--- TASK ---
Nothing but the lines from the one containing "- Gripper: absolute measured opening" through the end of the data below may appear in the response, each one exact.

[THE DATA Boundary: Start]

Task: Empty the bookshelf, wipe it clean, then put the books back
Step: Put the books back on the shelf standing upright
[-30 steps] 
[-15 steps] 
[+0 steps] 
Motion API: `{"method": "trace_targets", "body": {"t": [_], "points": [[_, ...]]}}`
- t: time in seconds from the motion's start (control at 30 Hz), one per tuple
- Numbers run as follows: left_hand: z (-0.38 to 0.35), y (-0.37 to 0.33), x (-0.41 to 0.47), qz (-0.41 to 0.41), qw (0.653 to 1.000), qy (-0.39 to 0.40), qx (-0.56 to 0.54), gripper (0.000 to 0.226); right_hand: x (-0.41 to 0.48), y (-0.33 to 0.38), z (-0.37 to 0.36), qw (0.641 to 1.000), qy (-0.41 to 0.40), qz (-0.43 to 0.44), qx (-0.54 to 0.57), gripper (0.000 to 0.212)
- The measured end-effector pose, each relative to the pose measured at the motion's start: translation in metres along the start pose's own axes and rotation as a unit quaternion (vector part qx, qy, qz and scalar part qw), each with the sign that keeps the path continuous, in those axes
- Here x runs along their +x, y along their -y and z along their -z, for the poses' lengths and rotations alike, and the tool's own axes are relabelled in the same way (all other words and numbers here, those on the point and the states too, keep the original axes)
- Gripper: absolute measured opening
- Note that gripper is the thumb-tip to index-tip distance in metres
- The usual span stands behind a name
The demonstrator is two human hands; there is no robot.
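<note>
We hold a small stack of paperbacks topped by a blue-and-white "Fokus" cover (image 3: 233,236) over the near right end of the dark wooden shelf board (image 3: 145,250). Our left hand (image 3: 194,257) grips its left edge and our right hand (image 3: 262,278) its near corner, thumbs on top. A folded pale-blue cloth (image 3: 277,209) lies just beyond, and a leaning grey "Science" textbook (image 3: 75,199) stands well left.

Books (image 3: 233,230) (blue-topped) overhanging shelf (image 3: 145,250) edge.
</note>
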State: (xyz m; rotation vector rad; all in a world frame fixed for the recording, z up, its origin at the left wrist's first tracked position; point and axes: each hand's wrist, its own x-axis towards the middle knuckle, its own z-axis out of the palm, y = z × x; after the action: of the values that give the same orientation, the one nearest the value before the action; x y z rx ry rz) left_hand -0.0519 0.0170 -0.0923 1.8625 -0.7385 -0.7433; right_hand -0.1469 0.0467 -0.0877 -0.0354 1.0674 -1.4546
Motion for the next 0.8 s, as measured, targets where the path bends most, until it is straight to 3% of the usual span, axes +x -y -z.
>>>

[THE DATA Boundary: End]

--- EXERCISE RESPONSE ---
- Gripper: absolute measured opening
- Note that gripper is the thumb-tip to index-tip distance in metres
- The usual span stands behind a name
The demonstrator is two human hands; there is no robot.
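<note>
We hold a small stack of paperbacks topped by a blue-and-white "Fokus" cover (image 3: 233,236) over the near right end of the dark wooden shelf board (image 3: 145,250). Our left hand (image 3: 194,257) grips its left edge and our right hand (image 3: 262,278) its near corner, thumbs on top. A folded pale-blue cloth (image 3: 277,209) lies just beyond, and a leaning grey "Science" textbook (image 3: 75,199) stands well left.

Books (image 3: 233,230) (blue-topped) overhanging shelf (image 3: 145,250) edge.
</note>
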State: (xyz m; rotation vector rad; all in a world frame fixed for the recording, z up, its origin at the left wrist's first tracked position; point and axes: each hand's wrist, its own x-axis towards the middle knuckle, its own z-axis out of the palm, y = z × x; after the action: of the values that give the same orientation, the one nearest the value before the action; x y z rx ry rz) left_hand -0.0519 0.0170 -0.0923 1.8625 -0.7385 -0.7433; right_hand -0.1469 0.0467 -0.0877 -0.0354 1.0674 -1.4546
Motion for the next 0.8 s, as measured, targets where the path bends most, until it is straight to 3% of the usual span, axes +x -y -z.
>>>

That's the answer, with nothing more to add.